Senate debates

Monday, 17 September 2007

Trade Practices Legislation Amendment Bill (No. 1) 2007

In Committee

1:38 pm

Photo of George BrandisGeorge Brandis (Queensland, Liberal Party, Minister for the Arts and Sport) Share this | Hansard source

Thank you, Senator Murray, for that question and thank you for your acknowledgement. I actually have run predatory pricing cases under the old section 46 in the old Federal Court, in fact, on several occasions. I was of the view—which I think we share, Senator Murray, though it is not shared by everyone—that the decision of the High Court in Boral did change the ground somewhat by reading section 46 too narrowly and, in fact, more narrowly than it had hitherto been read. It was really, as I think you know, Senator Murray, the High Court’s reasoning in the Boral case, the judgements which were handed down on 7 February 2003, which did provoke me and others—including your good self—to agitate for reform of section 46 and the reference to the Senate Economics References Committee, which has been referred to earlier in the debate.
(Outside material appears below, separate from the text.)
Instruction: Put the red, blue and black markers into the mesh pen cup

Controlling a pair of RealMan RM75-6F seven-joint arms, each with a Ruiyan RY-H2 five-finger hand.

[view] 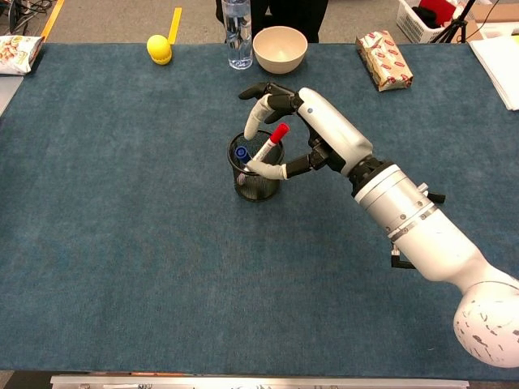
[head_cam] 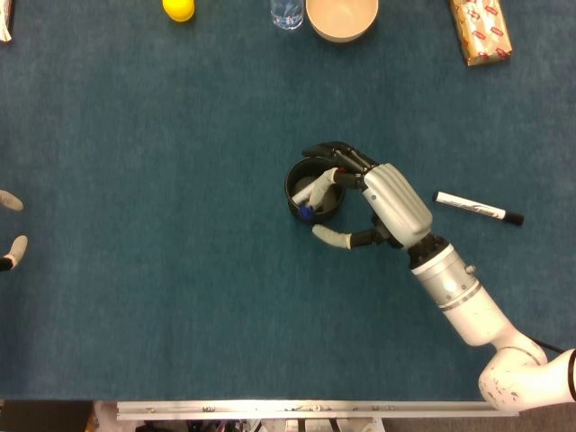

On the other hand, one must, in seeking to deal with and amend a provision as delicate as section 46, be particularly conscious that we do not, as it were, kill the goose that laid the golden egg. The basic proposition that cannot be recited often enough about section 46, Senator Murray—and I think it is shared by both sides of politics—is that the purpose of section 46 is to protect competition, not to protect competitors. It is about process, not individual companies. As the courts both before and after the Boral case have said time beyond number, the fact that an individual firm may as a result of competition go out of business is not of itself a bad thing. Often that is the clearest proof that the competitive process is working and that resources are being allocated efficiently. The necessary condition—as you, Senator Murray, better than most people know—is the consumer getting the best possible deal. The vice is where the conduct which drives a corporation out of a market features some of the maligned purposes which the existing section 46(3)(a) to (c) proscribe and which it is the purpose of this provision to apply more particularly to the issue of predatory pricing.

As I said earlier on, there are different minds as to whether the existing section 46 deals with predatory pricing sufficiently and it is one of the problems in this area of discussion that predatory pricing is not a defined term. Different people throw this term around and it means different things to different people. But it has never been the understanding of either the economists who write about this area or the lawyers who practise in the area that predatory pricing means discounting per se. It is plainly the intention of the government in drawing this amendment to ensure that it is not so widely drawn that it would have a chilling effect on discounting per se. That is why the language of the amendment is hedged in the various ways, as you can read from the terms of it.

So, Senator Murray, I hope that addresses your question in a somewhat longwinded way, for which I apologise. But let me make it as clear as can be that it is not the government’s intention—nor would it be good policy, nor, in my view, would it be the effect of these words properly construed by a court—to read them as constraining the practice of discounting per se.